What to work on —
Each line of the records needs to be written out exactly, with any image left out.

Records shown —

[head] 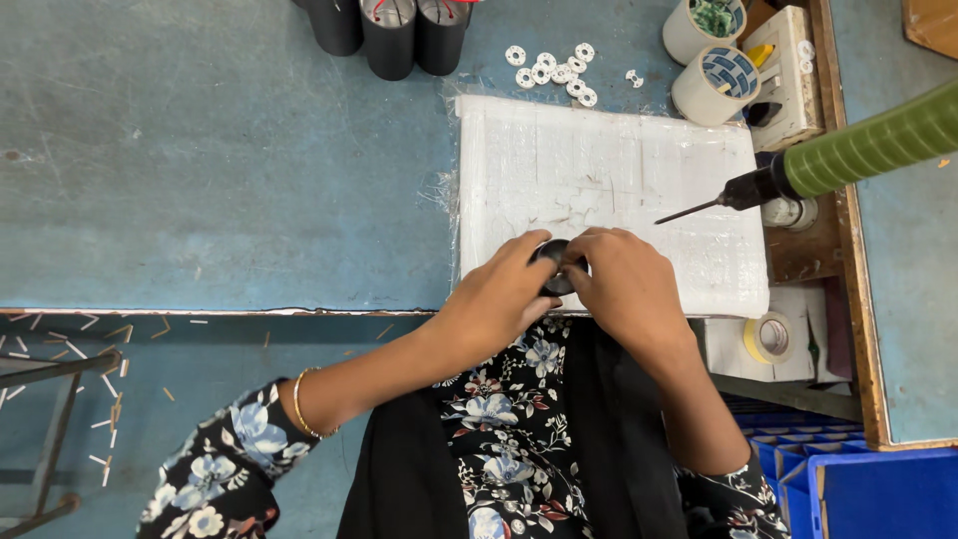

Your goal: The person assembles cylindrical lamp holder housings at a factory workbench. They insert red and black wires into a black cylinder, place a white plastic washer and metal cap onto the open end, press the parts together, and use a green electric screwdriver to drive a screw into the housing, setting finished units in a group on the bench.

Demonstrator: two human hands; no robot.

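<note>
Black round part (555, 266), apparently, pinched between left hand (499, 299), right hand (627, 284).

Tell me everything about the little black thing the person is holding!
The small black part looks round and dark, maybe plastic or rubber, with a slightly shiny top. Most of it is hidden by fingers. The left hand and right hand pinch it from both sides, over the near edge of the white wrapped board on the blue table.
</note>
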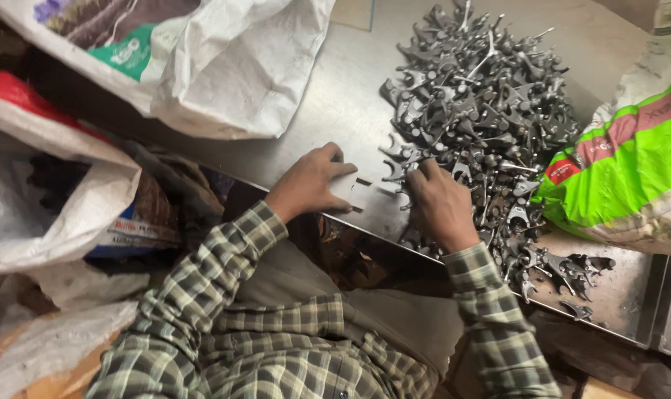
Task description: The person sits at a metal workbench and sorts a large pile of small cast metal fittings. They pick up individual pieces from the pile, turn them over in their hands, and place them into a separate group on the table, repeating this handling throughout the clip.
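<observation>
A large heap of small dark metal forked parts [479, 111] lies on a steel table [335, 111]. My right hand [440, 203] rests palm down on the near edge of the heap, fingers curled over several parts. My left hand [311, 183] lies flat on the bare steel just left of the heap, fingers apart, next to a thin flat piece [365, 182] on the table. Both arms wear checked green sleeves. What my right hand grips, if anything, is hidden under its palm.
A white woven sack [202, 66] lies at the table's far left. A green and white sack [631, 162] sits at the right. More white sacks [47, 199] are stacked at my left. Loose parts [572, 273] lie near the front table edge.
</observation>
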Motion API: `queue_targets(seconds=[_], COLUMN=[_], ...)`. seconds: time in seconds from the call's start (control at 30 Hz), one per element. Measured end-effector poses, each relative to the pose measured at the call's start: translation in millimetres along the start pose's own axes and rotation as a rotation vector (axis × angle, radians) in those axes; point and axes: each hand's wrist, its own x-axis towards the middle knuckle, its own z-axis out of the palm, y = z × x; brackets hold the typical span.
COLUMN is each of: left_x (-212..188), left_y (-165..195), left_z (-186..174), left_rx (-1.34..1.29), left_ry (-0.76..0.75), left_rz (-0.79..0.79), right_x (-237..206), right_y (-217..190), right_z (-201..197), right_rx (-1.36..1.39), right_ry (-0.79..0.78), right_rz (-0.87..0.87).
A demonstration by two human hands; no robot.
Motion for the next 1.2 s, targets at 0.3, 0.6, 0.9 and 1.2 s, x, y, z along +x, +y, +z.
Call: queue_targets(seconds=[0.3, 0.6, 0.9, 1.2], left_x=[-2, -1, 1, 1], left_y=[-4, -4, -2, -5], left_z=[3, 3, 3, 5], left_rx=[-0.050, -0.041, -0.021, -0.023], left_ry=[0.025, 0.038, 0.011, 0.031], left_rz=[0.026, 0.041, 0.010, 0.047], right_x=[-22, -27, -22, 23], right_y=[-42, -33, -36, 11], right_z=[15, 22, 38, -16], right_rx=[0.474, 0.496, 0.507, 0.364], right_ry=[0.180, 0.103, 0.113, -0.618], right_rz=[0.123, 0.204, 0.190, 0.317])
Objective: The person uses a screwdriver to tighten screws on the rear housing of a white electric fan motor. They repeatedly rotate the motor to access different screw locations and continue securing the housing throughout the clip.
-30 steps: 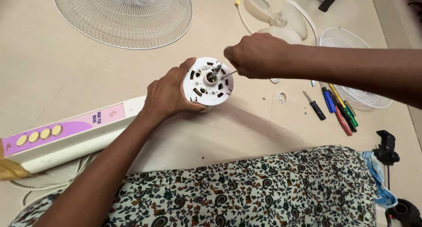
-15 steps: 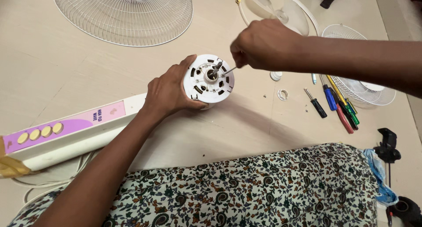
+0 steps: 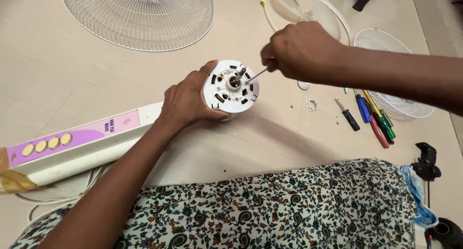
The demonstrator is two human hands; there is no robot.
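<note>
My left hand wraps around the side of a white round fan motor housing standing on the floor, its slotted face and metal shaft turned up. My right hand is closed on a thin screwdriver; the metal tip touches the housing face just right of the shaft. The handle is hidden inside my fist.
A white wire fan grille lies at the top left, a fan blade ring and a smaller grille at the top right. Several screwdrivers and small white rings lie to the right. A fan stand panel with yellow buttons is at left.
My right hand has lifted and shifted slightly right while the screwdriver tip stays on the housing face. My left hand keeps the same hold.
</note>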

Solution for this exercise —
[head] 

Your goal: The person assembles cylindrical lamp holder housings at a factory workbench. They insert red and black wires into a black cylinder, place a white plastic washer and metal cap onto the open end, press the parts together, and use a green electric screwdriver to drive a screw into the housing, setting finished units in a group on the bench.

Demonstrator: two human hands; no robot.

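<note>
Black round part (555, 266), apparently, pinched between left hand (499, 299), right hand (627, 284).

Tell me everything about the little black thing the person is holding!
The small black part looks round and dark, maybe plastic or rubber, with a slightly shiny top. Most of it is hidden by fingers. The left hand and right hand pinch it from both sides, over the near edge of the white wrapped board on the blue table.
</note>
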Task description: The person sits at a metal workbench and sorts a large pile of small cast metal fittings. They pick up individual pieces from the pile, turn them over in their hands, and place them into a separate group on the table, repeating this handling throughout the clip.
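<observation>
A large heap of small dark metal forked parts [479, 111] lies on a steel table [335, 111]. My right hand [440, 203] rests palm down on the near edge of the heap, fingers curled over several parts. My left hand [311, 183] lies flat on the bare steel just left of the heap, fingers apart, next to a thin flat piece [365, 182] on the table. Both arms wear checked green sleeves. What my right hand grips, if anything, is hidden under its palm.
A white woven sack [202, 66] lies at the table's far left. A green and white sack [631, 162] sits at the right. More white sacks [47, 199] are stacked at my left. Loose parts [572, 273] lie near the front table edge.
</observation>
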Motion API: `queue_targets(seconds=[_], COLUMN=[_], ...)`. seconds: time in seconds from the call's start (control at 30 Hz), one per element. Measured end-effector poses, each relative to the pose measured at the call's start: translation in millimetres along the start pose's own axes and rotation as a rotation vector (axis × angle, radians) in those axes; point and axes: each hand's wrist, its own x-axis towards the middle knuckle, its own z-axis out of the palm, y = z × x; brackets hold the typical span.
COLUMN is each of: left_x (-212..188), left_y (-165..195), left_z (-186..174), left_rx (-1.34..1.29), left_ry (-0.76..0.75), left_rz (-0.79..0.79), right_x (-237..206), right_y (-217..190), right_z (-201..197), right_rx (-1.36..1.39), right_ry (-0.79..0.78), right_rz (-0.87..0.87).
A demonstration by two human hands; no robot.
Motion for the next 1.2 s, targets at 0.3, 0.6, 0.9 and 1.2 s, x, y, z along +x, +y, +z.
Call: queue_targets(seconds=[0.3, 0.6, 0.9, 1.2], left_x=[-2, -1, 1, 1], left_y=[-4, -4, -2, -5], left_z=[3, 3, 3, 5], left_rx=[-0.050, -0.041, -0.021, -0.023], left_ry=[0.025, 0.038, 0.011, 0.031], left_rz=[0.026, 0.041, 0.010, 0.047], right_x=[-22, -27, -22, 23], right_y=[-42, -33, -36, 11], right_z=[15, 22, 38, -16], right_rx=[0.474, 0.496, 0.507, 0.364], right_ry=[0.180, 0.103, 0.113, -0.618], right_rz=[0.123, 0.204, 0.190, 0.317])
Objective: The person uses a screwdriver to tighten screws on the rear housing of a white electric fan motor. They repeatedly rotate the motor to access different screw locations and continue securing the housing throughout the clip.
-30 steps: 
-15 steps: 
+0 steps: 
The demonstrator is two human hands; there is no robot.
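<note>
My left hand wraps around the side of a white round fan motor housing standing on the floor, its slotted face and metal shaft turned up. My right hand is closed on a thin screwdriver; the metal tip touches the housing face just right of the shaft. The handle is hidden inside my fist.
A white wire fan grille lies at the top left, a fan blade ring and a smaller grille at the top right. Several screwdrivers and small white rings lie to the right. A fan stand panel with yellow buttons is at left.
My right hand has lifted and shifted slightly right while the screwdriver tip stays on the housing face. My left hand keeps the same hold.
</note>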

This exercise is finished.